§ Work instructions: Everything in the data that follows has to be repeated verbatim.

§ Available data:

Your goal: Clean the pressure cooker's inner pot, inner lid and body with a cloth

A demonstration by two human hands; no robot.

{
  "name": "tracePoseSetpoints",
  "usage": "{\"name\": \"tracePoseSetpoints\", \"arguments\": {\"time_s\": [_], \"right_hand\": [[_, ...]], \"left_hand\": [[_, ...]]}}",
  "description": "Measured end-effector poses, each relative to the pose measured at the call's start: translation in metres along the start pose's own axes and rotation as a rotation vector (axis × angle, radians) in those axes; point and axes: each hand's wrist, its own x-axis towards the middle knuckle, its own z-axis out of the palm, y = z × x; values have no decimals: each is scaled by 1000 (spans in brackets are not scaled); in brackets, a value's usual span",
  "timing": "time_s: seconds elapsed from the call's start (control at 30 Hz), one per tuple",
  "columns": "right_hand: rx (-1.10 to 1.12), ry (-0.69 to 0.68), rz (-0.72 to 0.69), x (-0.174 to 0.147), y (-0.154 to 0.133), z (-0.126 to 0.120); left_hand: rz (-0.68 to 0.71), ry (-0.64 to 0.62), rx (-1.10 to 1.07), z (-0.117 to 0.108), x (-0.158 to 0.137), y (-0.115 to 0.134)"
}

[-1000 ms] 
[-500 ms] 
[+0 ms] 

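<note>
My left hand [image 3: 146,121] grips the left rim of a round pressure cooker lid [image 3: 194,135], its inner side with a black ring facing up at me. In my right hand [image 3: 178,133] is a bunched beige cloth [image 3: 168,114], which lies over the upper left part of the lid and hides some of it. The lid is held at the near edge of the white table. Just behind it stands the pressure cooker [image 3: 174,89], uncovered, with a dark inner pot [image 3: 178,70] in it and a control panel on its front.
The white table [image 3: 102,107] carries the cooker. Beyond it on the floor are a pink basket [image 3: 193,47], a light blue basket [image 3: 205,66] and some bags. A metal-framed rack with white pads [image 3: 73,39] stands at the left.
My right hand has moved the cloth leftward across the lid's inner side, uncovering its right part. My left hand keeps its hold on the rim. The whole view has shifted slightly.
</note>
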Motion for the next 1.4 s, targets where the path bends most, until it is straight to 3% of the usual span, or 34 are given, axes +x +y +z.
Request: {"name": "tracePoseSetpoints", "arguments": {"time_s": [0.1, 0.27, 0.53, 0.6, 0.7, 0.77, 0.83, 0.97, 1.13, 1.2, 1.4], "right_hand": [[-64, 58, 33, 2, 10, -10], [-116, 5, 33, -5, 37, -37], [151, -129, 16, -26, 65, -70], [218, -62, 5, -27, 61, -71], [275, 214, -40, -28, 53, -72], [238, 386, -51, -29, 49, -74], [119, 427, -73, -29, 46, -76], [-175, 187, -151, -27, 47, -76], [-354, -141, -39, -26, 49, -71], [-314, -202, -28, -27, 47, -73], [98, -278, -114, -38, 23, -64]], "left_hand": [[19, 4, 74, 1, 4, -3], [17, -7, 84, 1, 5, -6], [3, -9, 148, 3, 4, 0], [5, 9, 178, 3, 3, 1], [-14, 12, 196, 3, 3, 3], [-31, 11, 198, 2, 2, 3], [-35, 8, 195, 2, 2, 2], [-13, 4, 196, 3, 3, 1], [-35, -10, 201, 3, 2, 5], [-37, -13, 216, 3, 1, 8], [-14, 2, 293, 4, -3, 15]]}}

§ Task output:
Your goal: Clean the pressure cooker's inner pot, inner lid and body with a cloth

A demonstration by two human hands; no robot.

{
  "name": "tracePoseSetpoints",
  "usage": "{\"name\": \"tracePoseSetpoints\", \"arguments\": {\"time_s\": [_], \"right_hand\": [[_, ...]], \"left_hand\": [[_, ...]]}}",
  "description": "Measured end-effector poses, each relative to the pose measured at the call's start: translation in metres along the start pose's own axes and rotation as a rotation vector (axis × angle, radians) in those axes; point and axes: each hand's wrist, its own x-axis towards the middle knuckle, its own z-axis out of the palm, y = z × x; values have no decimals: each is scaled by 1000 (spans in brackets are not scaled); in brackets, a value's usual span",
  "timing": "time_s: seconds elapsed from the call's start (control at 30 Hz), one per tuple",
  "columns": "right_hand: rx (-1.10 to 1.12), ry (-0.69 to 0.68), rz (-0.72 to 0.69), x (-0.174 to 0.147), y (-0.154 to 0.133), z (-0.126 to 0.120); left_hand: rz (-0.68 to 0.71), ry (-0.64 to 0.62), rx (-1.10 to 1.07), z (-0.117 to 0.108), x (-0.158 to 0.137), y (-0.115 to 0.134)"
}

[-1000 ms] 
[-500 ms] 
[+0 ms] 

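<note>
My left hand [image 3: 146,121] grips the left rim of a round pressure cooker lid [image 3: 194,135], its inner side with a black ring facing up at me. In my right hand [image 3: 178,133] is a bunched beige cloth [image 3: 168,114], which lies over the upper left part of the lid and hides some of it. The lid is held at the near edge of the white table. Just behind it stands the pressure cooker [image 3: 174,89], uncovered, with a dark inner pot [image 3: 178,70] in it and a control panel on its front.
The white table [image 3: 102,107] carries the cooker. Beyond it on the floor are a pink basket [image 3: 193,47], a light blue basket [image 3: 205,66] and some bags. A metal-framed rack with white pads [image 3: 73,39] stands at the left.
My right hand has moved the cloth leftward across the lid's inner side, uncovering its right part. My left hand keeps its hold on the rim. The whole view has shifted slightly.
</note>
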Motion for the next 1.4 s, targets where the path bends most, until it is straight to 3% of the usual span, or 34 are given, axes +x +y +z.
Request: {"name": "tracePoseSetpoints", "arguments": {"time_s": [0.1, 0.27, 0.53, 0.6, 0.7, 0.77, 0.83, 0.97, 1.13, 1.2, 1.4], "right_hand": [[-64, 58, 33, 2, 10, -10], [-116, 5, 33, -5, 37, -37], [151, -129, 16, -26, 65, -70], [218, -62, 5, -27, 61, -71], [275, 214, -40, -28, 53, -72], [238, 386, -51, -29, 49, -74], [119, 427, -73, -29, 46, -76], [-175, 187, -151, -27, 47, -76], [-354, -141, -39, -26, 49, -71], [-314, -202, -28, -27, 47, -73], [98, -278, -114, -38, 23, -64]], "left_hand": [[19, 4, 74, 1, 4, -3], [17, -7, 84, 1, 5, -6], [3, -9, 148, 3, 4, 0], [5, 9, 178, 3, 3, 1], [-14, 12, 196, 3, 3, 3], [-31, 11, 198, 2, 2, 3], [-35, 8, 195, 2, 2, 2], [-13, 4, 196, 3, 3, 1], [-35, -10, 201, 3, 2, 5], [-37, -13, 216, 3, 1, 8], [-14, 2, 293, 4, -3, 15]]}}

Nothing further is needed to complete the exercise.